Сейчас я тебе всё объясню. Ещё в школе одноклассники из неблагополучных семей научили меня играть в карты. Я не выносил математику, и игра в «пьяницу» стала почти единственным средством скрасить омерзевшие до потери пульса уроки. Я бы мог читать на алгебре книги, но негласной моралью класса это не возбранялось только девочкам, хотя и некоторых из них травили. Собственно, таких было всего три или четыре. Не травили только чемпионку школы по лыжам, у которой, кроме лыж, были ещё и мозги. А парням и вовсе читать всякую художку было нельзя. Надо было писать девчонкам непотребные записки, разглядывать фотографии непотребных баб, перешёптываться, угрожать, рисовать рожи на партах. Пожалуй, всё. «Ботаникам» устраивали «тёмную». Если такой мальчик был из обеспеченной семьи, бить его боялись, поэтому просто игнорировали.
О чём я? А, да, о «пьянице». Умение молниеносно перетасовывать подержанную колоду с изображениями голых баб ценилось в моём тогдашнем кругу невероятно высоко. Я научился этому. Семь лет спустя, в универе, одна пожилая преподавательница, Дора Иосифовна, сказала, что у меня руки пианиста. Перетасовывать карты – такое же искусство. А игре на пианино меня никто не учил. Моего прадеда-комиссара в-угадай-каком-году записали во враги народа. Он, говорит дед, не возражал. Он и был врагом народа. Сначала русского, потому что хотел отомстить за увиденные им в детстве пять погромов в разных городах черты оседлости. Потом советского, потому что сразу понял, какая это идиотская идея – создать Совдепию. Его расстреляли, а детям запретили проживание в Москве. Поэтому я родился в ненавистном мне Угличе, где все ненавидели жидов. Мать всячески пыталась забыть о своём жидовстве, но у неё не получалось: она была тоньше, интеллигентнее, просто красивее, чем её соседки, неряшливые, оплывшие тупомордые хамки. Толстых евреек тоже немало, но они красивее и колоритнее русских. Можно утверждать обратное, но это будет субъективное мнение в духе «гей, славяне, мойтесь в бане». Я тебе точно говорю.

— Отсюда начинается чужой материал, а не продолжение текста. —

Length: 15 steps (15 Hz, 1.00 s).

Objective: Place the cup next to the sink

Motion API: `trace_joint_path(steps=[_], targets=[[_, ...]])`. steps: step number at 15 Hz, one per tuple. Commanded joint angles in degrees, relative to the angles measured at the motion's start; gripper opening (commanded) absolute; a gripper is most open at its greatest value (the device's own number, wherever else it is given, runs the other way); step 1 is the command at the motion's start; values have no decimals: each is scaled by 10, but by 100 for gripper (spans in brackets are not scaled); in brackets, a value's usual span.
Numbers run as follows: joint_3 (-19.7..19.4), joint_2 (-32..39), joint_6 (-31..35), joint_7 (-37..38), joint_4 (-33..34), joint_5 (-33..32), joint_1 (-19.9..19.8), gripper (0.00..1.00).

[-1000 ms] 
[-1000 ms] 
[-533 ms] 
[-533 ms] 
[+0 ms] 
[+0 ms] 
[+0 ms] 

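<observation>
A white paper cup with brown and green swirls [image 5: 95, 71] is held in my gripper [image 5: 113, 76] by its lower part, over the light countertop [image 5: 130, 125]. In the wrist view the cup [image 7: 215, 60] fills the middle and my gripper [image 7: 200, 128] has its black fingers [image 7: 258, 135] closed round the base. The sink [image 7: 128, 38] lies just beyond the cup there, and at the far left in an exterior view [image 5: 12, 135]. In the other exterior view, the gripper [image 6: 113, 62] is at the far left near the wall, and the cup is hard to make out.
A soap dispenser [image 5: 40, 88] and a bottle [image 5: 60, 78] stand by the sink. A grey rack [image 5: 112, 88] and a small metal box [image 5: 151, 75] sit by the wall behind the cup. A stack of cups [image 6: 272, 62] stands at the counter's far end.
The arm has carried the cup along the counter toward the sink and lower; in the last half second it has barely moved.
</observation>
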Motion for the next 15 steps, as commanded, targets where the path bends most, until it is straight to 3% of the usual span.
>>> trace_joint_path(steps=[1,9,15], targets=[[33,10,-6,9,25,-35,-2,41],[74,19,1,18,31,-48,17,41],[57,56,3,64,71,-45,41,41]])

Я стал играть на копейки, которые тратил на пиво и жвачку. В общем, ничего интересного. Перед поступлением в универ у меня проснулось религиозное чувство, конечно, под воздействием стресса, и я попытался бросить играть и курить. Мне стало на всё плевать, жизнь казалась скучной, учёба – тоже. Меня отчислили, отправили в армию, – лучше бы меня сразу отравили. Потом я был комиссован из-за вегетативно-сосудистой дистонии и вернулся в универ, где опять стал играть. Мне часто везло, и я врал матери, что подрабатываю, хотя работать во время учёбы не хотел из принципа. Я терпеть не могу наше ублюдочное, блевотное государство, ещё худшее, нежели «совок». Я не хотел кормить на свои налоги чиновную шушеру: слишком хорошо знал, что это за люди, но если я буду рассказывать ещё и об этом, то не закончу до завтрашнего утра.
Так как воровать по-крупному я не решался, то приходилось посещать общежитские комнаты, которые в кругу искушённых студентов именовались: «гадюшник», «притон», «Васина помойка». Неискушённые учащиеся и не представляли, что там творилось. Там даже торговали героином. Это не редкость для питерского или московского вуза с древними педагогическими традициями.
Почему я редко играл на автоматах у метро? Мне не хотелось созерцать прыщавых тупых подростков из рабочей среды или грязных полубомжей, в изобилии тусующихся там. А вечером можно было получить кирпичом или кастетом по башке: иногда быдло зорко следит за чужими выигрышами, хотя чаще у себя под носом ничего не видит. Ведь наблюдать за окружающим миром сложнее, чем пялиться в телеящик с передачей на тему «С кем спит дочь олигарха?»
В казино тоже были свои особенности. Туда то пускали чуть ли не всех, кто не похож на бомжа, то устраивали дресс-код, как в попсовом клубе. Кстати, это забавно, насчёт входной цены и дресс-кода: многие в эти поп-клубы не пошли бы ни за какие бабки. Не говоря уже о том, чтобы самим раскошелиться. Смешно наблюдать, как людям снижают самооценку и эстетический вкус за их собственные деньги. Это – едва ли не худшее заимствование у Запада. В древней иудейской традиции ничего подобного не было. Раввины заставляли соблюдать запреты, но они ни над кем не измывались. Люди платили деньги за еду и книги, а не за то, чтобы прослушивать дурацкую музыку на фоне оскорблений, которые надо считать тусовочным хорошим тоном. Но меня что-то не туда занесло. Я же, в принципе, не считаю себя иудеем. Меня даже крестили, чтоб я был как все.